Many published series have excluded patients with vertebrobasilar occlusion strokes because a significant proportion of those patients undergoing angiography suite were already intubated [30,31]. Consequently, the data are scarce regarding the safety and practicability of MAC for the treatment of patients presenting with vertebrobasilar occlusion strokes, only limited to nonrandomized observational studies [32-34]. Although these studies demonstrated that patients treated with MAC behaved similarly to those treated with GA with similar clinical outcomes and complications, they failed to balance the differences in the NIHSS scores between the GA group and MAC group. NIHSS scores at 24 hours (median (IQR): 11 (3-22) vs. 11 (7-25)) were not significantly higher in the GA cohort. In addition, our study had been well balanced regarding the NIHSS score prospectively, which made our founding more reliable. Some studies evaluated the feasibility of MAC for ET either in anterior or posterior circulations and found that MAC group had a lower incidence of complications and mortality [35,36]. These studies failed to compare the results of GA in emergency situations, especially in the presence of severe brainstem ischemia.

The intraoperative blood pressure level of during ET is closely related to the prognosis of patients. Lower blood pressure before recanalization may reduce the perfusion of ischemic brain tissue and aggravate brain injury. GA group had a more frequent blood pressure drop with worse ET outcomes according to previous study [37]. Intraoperative MAP decreases of more than 40% is an independent risk factor for poor prognosis [38]. GOLIATH trials showed that blood pressure was lower significantly in the GA group. In line with the GOLIATH study, our study also found that intraoperative MAP was lower in GA than MAC with statistical significance. What need to be concerned about is that prevention of hypotension can improve nervous system prognosis. In addition, we had also analyzed the primary outcome as the improvement of mRS score in prespecified subgroups, including age, sex, NIHSS with or without over 17, hypertension, DHR and SR. No significant difference for the primary outcome was observed between the treatment groups in the subgroup analyses, except the subgroup with gender (female). For subgroup of female, the changes in mRS score were -1.91 (-2.47 to -1.45) in GA and -2.42 (-2.00 to -1.86) in MAC, and the difference (95% CI) was -0.79 (-1.56 to -0.02) with P value lower than 0.05.

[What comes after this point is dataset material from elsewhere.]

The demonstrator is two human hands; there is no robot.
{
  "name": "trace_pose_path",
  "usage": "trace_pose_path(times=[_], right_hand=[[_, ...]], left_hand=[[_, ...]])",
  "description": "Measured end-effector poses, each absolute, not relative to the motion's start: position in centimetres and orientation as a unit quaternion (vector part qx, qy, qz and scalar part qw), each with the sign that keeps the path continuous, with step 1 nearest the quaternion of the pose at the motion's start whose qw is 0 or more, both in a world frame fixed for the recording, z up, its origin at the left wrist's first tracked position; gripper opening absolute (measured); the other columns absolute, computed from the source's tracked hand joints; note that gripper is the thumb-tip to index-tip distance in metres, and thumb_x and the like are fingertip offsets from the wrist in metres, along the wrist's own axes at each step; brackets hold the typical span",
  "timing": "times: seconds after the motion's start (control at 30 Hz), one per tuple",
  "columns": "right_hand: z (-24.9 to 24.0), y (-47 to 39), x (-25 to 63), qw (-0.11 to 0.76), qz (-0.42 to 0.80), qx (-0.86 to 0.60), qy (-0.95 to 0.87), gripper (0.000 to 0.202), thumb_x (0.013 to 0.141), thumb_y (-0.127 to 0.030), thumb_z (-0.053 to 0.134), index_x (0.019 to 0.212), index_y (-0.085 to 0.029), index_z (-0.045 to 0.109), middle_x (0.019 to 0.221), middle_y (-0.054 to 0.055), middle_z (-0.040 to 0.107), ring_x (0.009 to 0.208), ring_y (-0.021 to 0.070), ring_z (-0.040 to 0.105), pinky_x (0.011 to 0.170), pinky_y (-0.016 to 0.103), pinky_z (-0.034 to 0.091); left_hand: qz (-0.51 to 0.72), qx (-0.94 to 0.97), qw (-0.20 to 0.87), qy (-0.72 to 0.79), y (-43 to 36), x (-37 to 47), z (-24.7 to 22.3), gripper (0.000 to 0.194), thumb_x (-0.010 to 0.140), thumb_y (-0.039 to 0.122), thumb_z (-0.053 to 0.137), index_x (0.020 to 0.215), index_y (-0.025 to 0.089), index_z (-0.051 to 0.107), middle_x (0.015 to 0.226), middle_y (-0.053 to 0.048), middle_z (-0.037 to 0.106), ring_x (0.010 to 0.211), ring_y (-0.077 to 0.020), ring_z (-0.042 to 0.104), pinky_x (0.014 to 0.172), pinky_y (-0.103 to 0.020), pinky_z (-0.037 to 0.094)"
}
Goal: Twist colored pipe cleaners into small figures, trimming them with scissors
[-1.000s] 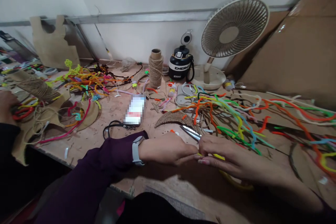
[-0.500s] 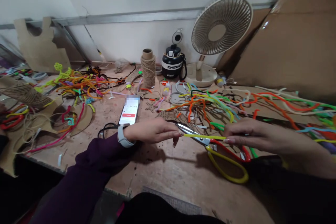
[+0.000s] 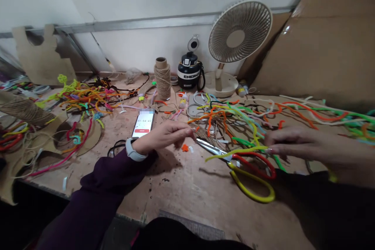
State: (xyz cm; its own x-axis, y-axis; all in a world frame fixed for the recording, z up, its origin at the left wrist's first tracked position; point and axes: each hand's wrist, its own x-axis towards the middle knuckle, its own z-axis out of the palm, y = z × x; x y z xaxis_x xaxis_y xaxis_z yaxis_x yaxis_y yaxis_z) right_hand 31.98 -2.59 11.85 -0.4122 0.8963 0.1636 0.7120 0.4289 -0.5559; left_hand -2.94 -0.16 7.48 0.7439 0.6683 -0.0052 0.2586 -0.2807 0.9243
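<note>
The yellow pipe cleaner [image 3: 247,149] is gripped at its right end by the right hand [image 3: 288,144] and is held out leftward across the scissors [image 3: 210,147], which are laid on the bench [image 3: 181,191]. The left hand [image 3: 168,136], its fingers loosely parted, is held apart from it, near the scissors' tips and the phone [image 3: 142,122].

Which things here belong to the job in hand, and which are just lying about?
Likely in the job:
yellow fuzzy stem, held in the right hand
scissors, lying beside that hand

Apparently just about:
fan
black bottle
upright twine spool
</note>
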Motion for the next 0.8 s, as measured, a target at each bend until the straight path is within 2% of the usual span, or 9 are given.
trace_pose_path(times=[0.07,0.1,0.17,0.27,0.33,0.47,0.53,0.67,0.8], right_hand=[[11.2,-2.3,31.2,0.11,0.333,-0.447,-0.823,0.047,0.08,-0.061,0.058,0.059,-0.02,0.063,0.056,-0.002,0.056,0.054,0.0116,0.056,0.051,0.02,0.046],[10.9,-2.2,30.9,0.067,0.386,-0.427,-0.815,0.045,0.085,-0.058,0.054,0.062,-0.02,0.063,0.058,-0.001,0.056,0.056,0.0116,0.056,0.052,0.02,0.046],[10.4,-2.0,30.2,0.034,0.451,-0.411,-0.792,0.043,0.088,-0.053,0.05,0.065,-0.019,0.062,0.061,-0.002,0.056,0.058,0.0111,0.055,0.053,0.019,0.044],[9.9,-2.1,29.6,0.038,0.501,-0.404,-0.764,0.038,0.09,-0.047,0.049,0.067,-0.018,0.059,0.061,-0.003,0.054,0.056,0.0093,0.053,0.052,0.018,0.042],[9.7,-2.2,29.2,0.042,0.532,-0.402,-0.744,0.035,0.091,-0.043,0.048,0.069,-0.017,0.058,0.061,-0.004,0.053,0.055,0.008,0.052,0.052,0.017,0.041],[9.6,-2.2,28.6,0.053,0.572,-0.392,-0.719,0.035,0.088,-0.045,0.053,0.067,-0.017,0.057,0.06,-0.004,0.052,0.05,0.0074,0.05,0.047,0.018,0.04],[9.6,-2.1,28.4,0.055,0.578,-0.389,-0.715,0.037,0.086,-0.048,0.056,0.065,-0.017,0.057,0.058,-0.003,0.054,0.049,0.0086,0.05,0.045,0.019,0.04],[9.5,-2.1,28.5,0.062,0.578,-0.394,-0.712,0.039,0.085,-0.052,0.057,0.065,-0.018,0.054,0.058,-0.003,0.054,0.048,0.0096,0.049,0.044,0.021,0.04],[9.1,-2.0,28.5,0.055,0.579,-0.401,-0.708,0.037,0.087,-0.05,0.056,0.068,-0.018,0.055,0.06,-0.003,0.051,0.05,0.0089,0.048,0.045,0.019,0.038]], left_hand=[[0.185,0.773,0.538,0.283,-0.7,-1.8,7.2,0.037,0.091,0.044,0.052,0.099,0.013,0.07,0.071,-0.002,0.062,0.062,-0.0088,0.055,0.059,-0.02,0.043],[0.152,0.779,0.544,0.274,-1.0,-1.3,7.0,0.032,0.09,0.04,0.055,0.101,0.014,0.07,0.078,-0.003,0.064,0.067,-0.0094,0.056,0.063,-0.021,0.043],[0.125,0.764,0.568,0.279,-1.3,-0.4,6.5,0.027,0.089,0.034,0.058,0.104,0.014,0.07,0.085,-0.004,0.066,0.071,-0.0094,0.056,0.065,-0.021,0.043],[0.124,0.748,0.588,0.282,-1.5,0.1,5.8,0.024,0.085,0.03,0.063,0.1,0.014,0.07,0.087,-0.004,0.066,0.072,-0.009,0.055,0.065,-0.021,0.042],[0.127,0.734,0.601,0.29,-1.5,0.1,5.3,0.024,0.081,0.033,0.068,0.094,0.013,0.068,0.08,-0.001,0.064,0.066,-0.008,0.053,0.061,-0.02,0.041],[0.149,0.71,0.604,0.331,-1.3,0.0,4.5,0.039,0.072,0.037,0.076,0.1,0.014,0.061,0.066,0.005,0.056,0.057,-0.0072,0.051,0.052,-0.018,0.037],[0.135,0.726,0.6,0.308,-1.3,0.0,4.3,0.04,0.073,0.037,0.075,0.105,0.015,0.062,0.066,0.004,0.058,0.058,-0.0073,0.053,0.053,-0.018,0.039],[0.104,0.738,0.615,0.257,-1.2,0.0,4.2,0.022,0.081,0.033,0.069,0.084,0.012,0.07,0.073,-0.002,0.065,0.062,-0.0064,0.055,0.058,-0.018,0.043],[0.083,0.703,0.663,0.243,-1.3,0.0,3.9,0.026,0.081,0.037,0.068,0.081,0.011,0.069,0.071,-0.002,0.065,0.058,-0.0068,0.057,0.055,-0.018,0.045]])
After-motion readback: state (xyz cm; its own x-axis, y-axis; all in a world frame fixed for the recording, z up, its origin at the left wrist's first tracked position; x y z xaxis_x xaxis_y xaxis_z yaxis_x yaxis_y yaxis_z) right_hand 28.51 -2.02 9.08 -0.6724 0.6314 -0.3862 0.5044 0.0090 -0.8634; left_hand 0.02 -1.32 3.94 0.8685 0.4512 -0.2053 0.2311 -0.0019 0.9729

This study has several limitations. The primary limitation is that this study was performed at a single center, limiting its generalizability to other centers that use different anesthesia approaches and ET. However, we standardized anesthesia protocol and ET procedure used in this study as much as possible. Another limitation of this study, like other studies, is the relatively small sample size. Third, current definitions of GA andMAC are heterogeneous, and allow for various choices of drugs and measures. In addition, only one prognostic time point was observed, and no other prognostic indicators were observed.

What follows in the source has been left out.